For this listing, the lines between the one holding "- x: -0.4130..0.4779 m" and the one holding "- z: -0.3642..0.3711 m", inclusive, must be set down exactly.

> **Material provided**
=== Section Start ===
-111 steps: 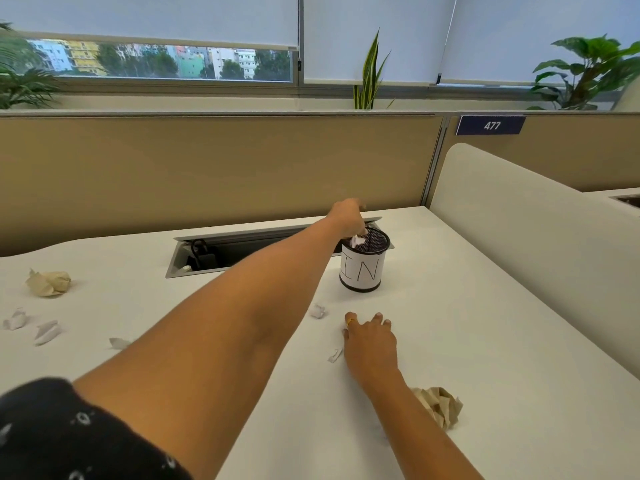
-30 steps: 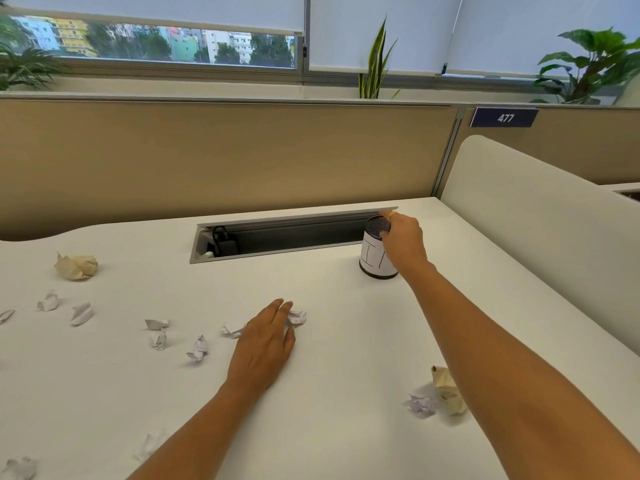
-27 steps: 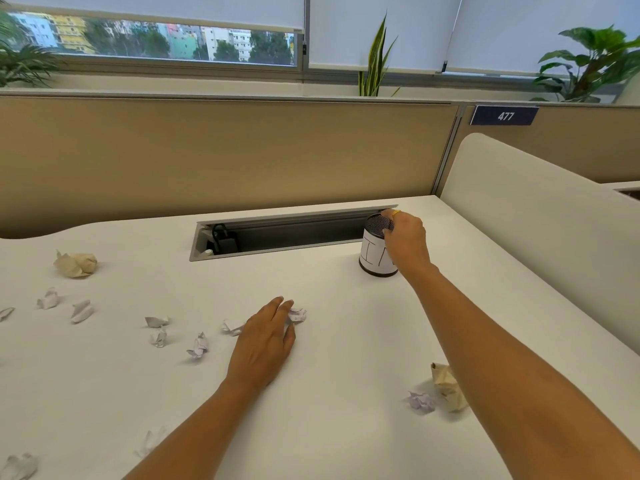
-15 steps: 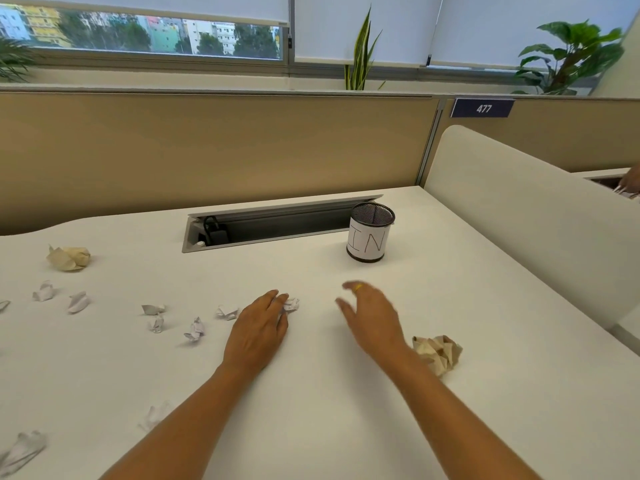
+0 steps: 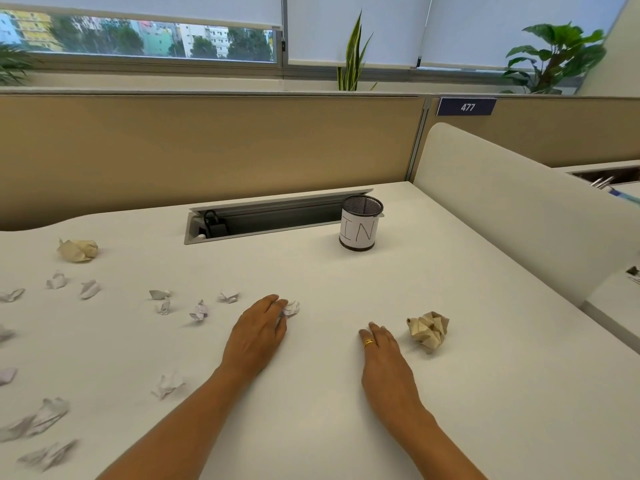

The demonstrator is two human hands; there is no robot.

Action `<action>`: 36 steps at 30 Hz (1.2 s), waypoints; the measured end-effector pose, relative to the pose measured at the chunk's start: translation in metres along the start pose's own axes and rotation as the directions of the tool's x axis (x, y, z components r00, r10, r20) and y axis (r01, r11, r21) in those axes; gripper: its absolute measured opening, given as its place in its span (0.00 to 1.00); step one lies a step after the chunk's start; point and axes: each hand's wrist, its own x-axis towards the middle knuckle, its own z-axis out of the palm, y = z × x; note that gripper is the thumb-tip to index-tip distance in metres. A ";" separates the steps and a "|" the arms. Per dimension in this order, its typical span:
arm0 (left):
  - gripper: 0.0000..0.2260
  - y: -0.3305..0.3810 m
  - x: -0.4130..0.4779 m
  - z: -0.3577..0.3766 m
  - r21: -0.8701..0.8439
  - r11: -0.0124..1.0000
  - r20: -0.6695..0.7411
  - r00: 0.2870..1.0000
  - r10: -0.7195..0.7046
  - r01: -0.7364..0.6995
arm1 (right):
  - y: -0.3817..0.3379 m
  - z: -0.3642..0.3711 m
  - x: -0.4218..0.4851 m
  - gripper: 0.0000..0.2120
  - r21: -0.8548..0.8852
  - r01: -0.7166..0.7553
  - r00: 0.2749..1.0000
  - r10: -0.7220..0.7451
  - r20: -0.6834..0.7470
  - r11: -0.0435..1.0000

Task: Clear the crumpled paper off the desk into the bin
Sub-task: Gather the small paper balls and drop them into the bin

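Note:
The bin, a small black mesh cup with a white paper label, stands at the back of the white desk. My left hand lies flat on the desk, its fingertips touching a small white paper scrap. My right hand rests palm down with a gold ring, just left of a crumpled tan paper ball and apart from it. Another tan ball sits far left. Several small white scraps are scattered over the left half of the desk.
An open grey cable tray with a black plug is sunk into the desk behind my hands, left of the bin. A tan partition closes the back and a rounded white divider borders the right side.
My right hand has drawn back from the bin and come down flat on the desk beside the tan ball. My left hand has stayed at the white scrap.

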 end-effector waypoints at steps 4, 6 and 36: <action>0.14 0.002 -0.003 -0.004 0.011 0.999 -0.003 1.000 0.031 -0.031 | -0.012 0.000 -0.001 0.21 0.141 0.023 0.999 -0.029 0.041 0.990; 0.13 0.003 -0.003 -0.006 0.027 0.998 -0.017 0.998 0.059 -0.059 | -0.018 -0.004 0.000 0.17 0.234 -0.017 0.999 0.009 0.037 0.972; 0.04 0.001 0.001 -0.013 -0.053 0.992 -0.091 0.990 0.112 -0.117 | -0.042 -0.106 0.220 0.11 0.406 0.063 0.894 0.129 -0.429 0.912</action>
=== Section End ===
> **The completed task**
  - x: -0.4130..0.4779 m
  - z: -0.3577..0.3766 m
  - r21: -0.8701..0.8439
  - r11: -0.0124..1.0000
  - r20: -0.6695..0.7411
  - r00: 0.2870..1.0000
  - r10: -0.7195..0.7046
  - r01: -0.7364..0.6995
arm1 (right):
  - y: -0.3817..0.3379 m
  - z: -0.3642..0.3711 m

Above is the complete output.